## [What the exercise asks]
Copy exactly the stretch of data below from the line with "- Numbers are" through the line with "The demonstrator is", including both of those lines.

## [Data excerpts]
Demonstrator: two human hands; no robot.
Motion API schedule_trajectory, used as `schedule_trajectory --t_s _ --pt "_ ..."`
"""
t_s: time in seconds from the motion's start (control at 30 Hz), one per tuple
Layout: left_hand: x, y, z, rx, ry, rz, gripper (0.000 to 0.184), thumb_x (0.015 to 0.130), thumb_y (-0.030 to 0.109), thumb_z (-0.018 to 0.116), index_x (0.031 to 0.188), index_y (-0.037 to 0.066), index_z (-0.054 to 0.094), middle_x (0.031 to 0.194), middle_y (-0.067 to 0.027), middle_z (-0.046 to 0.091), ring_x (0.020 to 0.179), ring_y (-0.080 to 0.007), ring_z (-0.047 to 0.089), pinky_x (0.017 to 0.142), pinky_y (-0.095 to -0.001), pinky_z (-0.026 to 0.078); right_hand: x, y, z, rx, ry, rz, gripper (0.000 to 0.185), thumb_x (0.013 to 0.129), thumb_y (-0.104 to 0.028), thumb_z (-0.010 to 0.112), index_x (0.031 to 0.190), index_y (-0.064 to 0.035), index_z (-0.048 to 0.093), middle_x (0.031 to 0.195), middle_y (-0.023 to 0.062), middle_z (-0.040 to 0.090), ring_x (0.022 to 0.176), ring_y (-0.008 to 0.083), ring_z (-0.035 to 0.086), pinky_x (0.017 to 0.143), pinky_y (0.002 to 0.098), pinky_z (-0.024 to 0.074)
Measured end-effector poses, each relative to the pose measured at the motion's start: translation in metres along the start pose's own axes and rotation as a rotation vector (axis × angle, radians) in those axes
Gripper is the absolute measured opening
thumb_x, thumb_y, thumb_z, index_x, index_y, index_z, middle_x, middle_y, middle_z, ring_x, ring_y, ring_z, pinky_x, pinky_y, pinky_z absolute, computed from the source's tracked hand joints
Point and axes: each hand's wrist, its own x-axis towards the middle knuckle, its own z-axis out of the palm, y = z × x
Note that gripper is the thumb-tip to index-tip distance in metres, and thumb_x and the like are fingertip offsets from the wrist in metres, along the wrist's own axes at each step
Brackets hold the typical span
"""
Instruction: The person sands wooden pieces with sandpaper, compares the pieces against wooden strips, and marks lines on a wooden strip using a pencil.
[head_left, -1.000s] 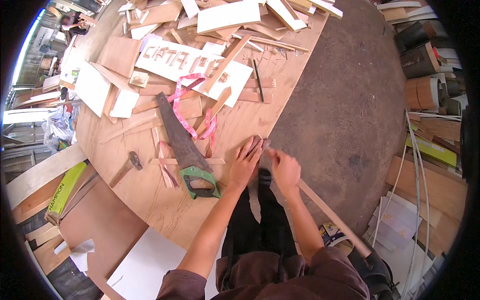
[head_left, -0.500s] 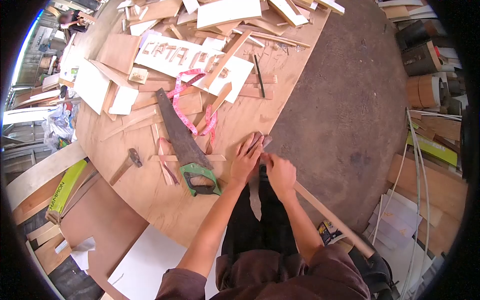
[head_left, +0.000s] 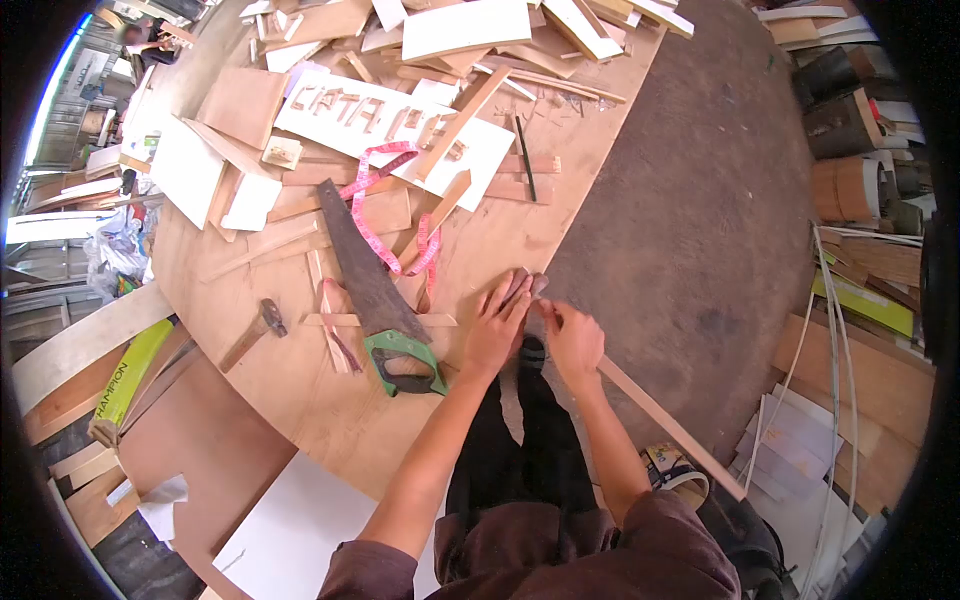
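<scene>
Both hands meet at the near right edge of the table (head_left: 310, 400), one end of a long wooden strip (head_left: 675, 430) close by.
Left hand (head_left: 495, 328) lies over a small dark piece (head_left: 540, 284); grip on it cannot be told. Right hand (head_left: 575, 342) clenched just beside, contents hidden. Strip slants out past right wrist, over floor. On table, left of hands: green-handled handsaw (head_left: 368, 270), pink measuring tape (head_left: 362, 215), hammer (head_left: 262, 325).

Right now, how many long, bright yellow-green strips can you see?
2: the left strip is beside the table; the right strip is among boards across the floor. Others may be hidden under the piles.
</scene>
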Motion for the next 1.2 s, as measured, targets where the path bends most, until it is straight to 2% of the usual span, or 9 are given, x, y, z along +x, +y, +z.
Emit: schedule_trajectory --t_s 0.33,0.4,0.53,0.7,0.8,0.87,1.0,1.07,1.2 --pt "-0.002 -0.001 0.002 -0.016 -0.016 -0.023 0.045 0.091 0.008 0.063 0.135 0.008 0.056 0.15 -0.0008 0.054 0.146 -0.025 0.042 0.111 -0.0457 0.037 -0.001 0.004 0.011 -0.037 0.022 -0.058 0.029 0.1 -0.036 0.059 0.09 -0.0109 0.07 0.075 0.0211 0.069 0.07 0.0432 0.069 0.063 0.0527 0.0546" --pt "-0.005 0.002 0.005 -0.02 0.001 -0.038 0.045 0.091 0.009 0.063 0.134 0.008 0.056 0.151 -0.0001 0.054 0.146 -0.0248 0.041 0.111 -0.0462 0.038 0.007 0.004 0.014 0.051 0.135 0.007 0.028 0.099 -0.035 0.06 0.089 -0.0105 0.07 0.074 0.0203 0.069 0.069 0.0428 0.069 0.063 0.0527 0.0544" --pt "-0.008 -0.003 0.008 -0.053 -0.035 -0.103 0.044 0.093 0.011 0.062 0.137 0.009 0.054 0.152 0.0017 0.053 0.147 -0.025 0.04 0.109 -0.0481 0.04 -0.015 0.0 0.019 -0.043 0.026 -0.07 0.033 0.099 -0.038 0.059 0.086 -0.0095 0.07 0.074 0.0199 0.069 0.069 0.0427 0.068 0.063 0.0515 0.0545" --pt "-0.003 0.001 -0.001 -0.041 -0.082 -0.095 0.046 0.094 0.013 0.062 0.139 0.01 0.053 0.153 0.0025 0.051 0.148 -0.0249 0.039 0.108 -0.0492 0.04 0.007 0.004 0.011 0.006 0.133 -0.064 0.034 0.099 -0.04 0.059 0.086 -0.0103 0.071 0.074 0.0201 0.07 0.067 0.0418 0.069 0.061 0.0502 0.055" --pt "-0.006 0.0 0.006 -0.051 -0.006 -0.084 0.047 0.094 0.013 0.062 0.139 0.01 0.052 0.155 0.0023 0.05 0.148 -0.025 0.038 0.108 -0.0494 0.04 0.0 0.006 0.018 -0.047 0.099 -0.027 0.036 0.1 -0.04 0.059 0.086 -0.0099 0.071 0.072 0.0201 0.069 0.067 0.0413 0.069 0.061 0.0496 0.0549" --pt "-0.008 -0.003 0.007 -0.026 -0.081 -0.075 0.047 0.093 0.012 0.063 0.139 0.009 0.052 0.155 0.0014 0.05 0.148 -0.025 0.039 0.108 -0.0494 0.04 -0.018 0.006 0.025 -0.073 -0.008 -0.106 0.03 0.097 -0.037 0.064 0.093 -0.0094 0.074 0.073 0.0199 0.068 0.068 0.0421 0.067 0.06 0.0484 0.0519" --pt "-0.002 0.002 -0.002 -0.052 -0.054 -0.085 0.047 0.092 0.01 0.063 0.138 0.009 0.053 0.154 0.0015 0.05 0.148 -0.0244 0.039 0.107 -0.0492 0.041 -0.001 0.003 0.018 -0.025 0.034 -0.06 0.03 0.098 -0.037 0.064 0.093 -0.0094 0.074 0.073 0.0191 0.068 0.069 0.0413 0.068 0.061 0.0484 0.0528" --pt "0.0 0.007 -0.004 -0.046 -0.032 -0.109 0.046 0.091 0.01 0.064 0.136 0.009 0.054 0.154 0.0019 0.051 0.147 -0.0238 0.039 0.107 -0.049 0.042 0.003 0.005 0.021 0.049 0.113 -0.007 0.035 0.098 -0.04 0.06 0.084 -0.0093 0.07 0.071 0.0209 0.068 0.066 0.0423 0.068 0.06 0.0517 0.0534" --pt "-0.005 0.003 0.0 -0.037 -0.057 -0.098 0.044 0.092 0.01 0.064 0.135 0.008 0.055 0.153 0.0012 0.051 0.147 -0.0239 0.04 0.106 -0.0487 0.042 -0.014 0.009 0.032 0.026 0.068 -0.073 0.037 0.1 -0.04 0.059 0.084 -0.009 0.07 0.071 0.0207 0.068 0.068 0.0422 0.068 0.06 0.0517 0.0528"
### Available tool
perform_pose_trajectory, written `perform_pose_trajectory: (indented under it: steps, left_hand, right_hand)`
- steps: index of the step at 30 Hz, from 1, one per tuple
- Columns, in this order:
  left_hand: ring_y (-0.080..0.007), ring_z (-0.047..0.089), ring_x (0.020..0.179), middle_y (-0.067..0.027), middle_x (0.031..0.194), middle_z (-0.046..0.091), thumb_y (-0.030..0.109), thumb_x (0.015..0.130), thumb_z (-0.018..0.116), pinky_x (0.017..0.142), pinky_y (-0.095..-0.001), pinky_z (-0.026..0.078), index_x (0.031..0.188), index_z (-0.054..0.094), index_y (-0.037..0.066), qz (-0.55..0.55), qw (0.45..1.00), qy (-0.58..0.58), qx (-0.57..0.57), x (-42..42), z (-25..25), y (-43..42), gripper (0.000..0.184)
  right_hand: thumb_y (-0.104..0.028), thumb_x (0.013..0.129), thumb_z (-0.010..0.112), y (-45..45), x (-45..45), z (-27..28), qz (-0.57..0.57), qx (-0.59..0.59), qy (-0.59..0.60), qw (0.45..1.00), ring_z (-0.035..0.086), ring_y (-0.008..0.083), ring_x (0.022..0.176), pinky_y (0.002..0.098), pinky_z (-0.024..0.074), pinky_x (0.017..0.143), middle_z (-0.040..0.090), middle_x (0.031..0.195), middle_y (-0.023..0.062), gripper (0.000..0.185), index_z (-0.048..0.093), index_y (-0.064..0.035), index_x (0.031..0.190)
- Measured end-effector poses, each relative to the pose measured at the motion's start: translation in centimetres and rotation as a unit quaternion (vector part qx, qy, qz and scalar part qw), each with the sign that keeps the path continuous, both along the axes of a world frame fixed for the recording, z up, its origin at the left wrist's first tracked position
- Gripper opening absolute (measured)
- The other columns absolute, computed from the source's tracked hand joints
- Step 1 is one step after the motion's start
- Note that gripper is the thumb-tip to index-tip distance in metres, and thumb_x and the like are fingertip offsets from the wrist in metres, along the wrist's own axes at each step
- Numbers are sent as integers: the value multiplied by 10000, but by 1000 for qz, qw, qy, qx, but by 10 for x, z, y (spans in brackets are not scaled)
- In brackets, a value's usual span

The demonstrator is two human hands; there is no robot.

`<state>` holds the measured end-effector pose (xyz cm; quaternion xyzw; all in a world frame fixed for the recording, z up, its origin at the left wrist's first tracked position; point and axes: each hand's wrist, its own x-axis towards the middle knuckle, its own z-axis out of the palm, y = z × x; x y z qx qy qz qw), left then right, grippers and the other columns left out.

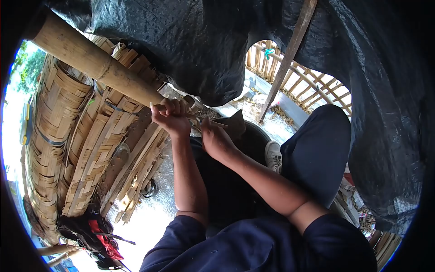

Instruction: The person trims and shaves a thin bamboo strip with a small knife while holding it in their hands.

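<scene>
Dark plastic sheeting (181,45) hangs over the top and right of a sunlit work spot, with a slatted bamboo fence (312,86) showing through a gap beyond it. A slim wooden pole (290,56) slants across that gap. Rolls of woven bamboo (59,113) stand along the left side, and split bamboo strips (138,174) lie in a bundle beside them on the pale floor (152,217). Near the rolls' lower end sits a heap of black and red fabric (105,240).

A thick bamboo pole (108,70) runs from the upper left down towards the left hand (172,119), whose fingers are clamped on a thin pale piece (195,119) by the pole's lower end. This piece sits between the two hands, in front of the seated person. The right hand (216,138) is close beside it, fingers bent inward; I cannot tell what they are closed on. Just past it is a dark angular piece (236,124). A light shoe (273,155) shows near the bent knee (324,131).
</scene>
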<state>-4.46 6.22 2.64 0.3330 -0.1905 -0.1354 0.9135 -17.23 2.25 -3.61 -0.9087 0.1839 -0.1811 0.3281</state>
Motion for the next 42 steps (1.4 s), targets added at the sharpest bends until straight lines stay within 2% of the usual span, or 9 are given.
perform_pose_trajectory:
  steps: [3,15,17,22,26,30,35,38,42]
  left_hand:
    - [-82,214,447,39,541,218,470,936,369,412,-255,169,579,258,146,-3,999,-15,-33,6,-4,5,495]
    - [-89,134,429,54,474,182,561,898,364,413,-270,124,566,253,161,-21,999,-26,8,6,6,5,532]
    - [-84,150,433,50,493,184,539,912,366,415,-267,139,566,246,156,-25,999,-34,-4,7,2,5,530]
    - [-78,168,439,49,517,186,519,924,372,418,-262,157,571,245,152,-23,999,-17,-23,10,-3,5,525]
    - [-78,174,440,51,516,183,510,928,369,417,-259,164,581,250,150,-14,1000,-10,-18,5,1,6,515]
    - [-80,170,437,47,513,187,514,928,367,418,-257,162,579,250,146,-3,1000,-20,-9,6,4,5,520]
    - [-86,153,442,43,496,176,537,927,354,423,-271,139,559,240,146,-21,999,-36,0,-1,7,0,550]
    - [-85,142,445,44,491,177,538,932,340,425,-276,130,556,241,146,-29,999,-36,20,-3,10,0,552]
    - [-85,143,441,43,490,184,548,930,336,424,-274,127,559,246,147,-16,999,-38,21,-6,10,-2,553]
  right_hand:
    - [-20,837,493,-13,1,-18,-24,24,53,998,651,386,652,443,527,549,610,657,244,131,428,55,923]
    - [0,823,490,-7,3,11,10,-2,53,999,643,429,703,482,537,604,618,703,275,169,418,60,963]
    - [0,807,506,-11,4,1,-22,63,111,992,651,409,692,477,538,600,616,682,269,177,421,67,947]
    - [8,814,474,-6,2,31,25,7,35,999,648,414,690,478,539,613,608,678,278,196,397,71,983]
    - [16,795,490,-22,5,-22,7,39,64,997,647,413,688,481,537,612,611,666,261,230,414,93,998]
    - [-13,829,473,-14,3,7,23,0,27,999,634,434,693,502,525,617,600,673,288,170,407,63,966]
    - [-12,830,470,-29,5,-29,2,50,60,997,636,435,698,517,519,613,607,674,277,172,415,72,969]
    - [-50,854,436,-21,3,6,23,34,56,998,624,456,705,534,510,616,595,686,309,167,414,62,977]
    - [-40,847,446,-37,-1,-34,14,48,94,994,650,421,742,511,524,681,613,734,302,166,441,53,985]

## [Written response]
- Numbers are sent as integers: the value multiplied by 10000, but by 1000 for qz, qw, qy, qx, but by 10 for x, z, y (spans in brackets are not scaled)
- In brackets, a value's usual span

The demonstrator is two human hands; there is no robot.

Nothing else belongs to the answer.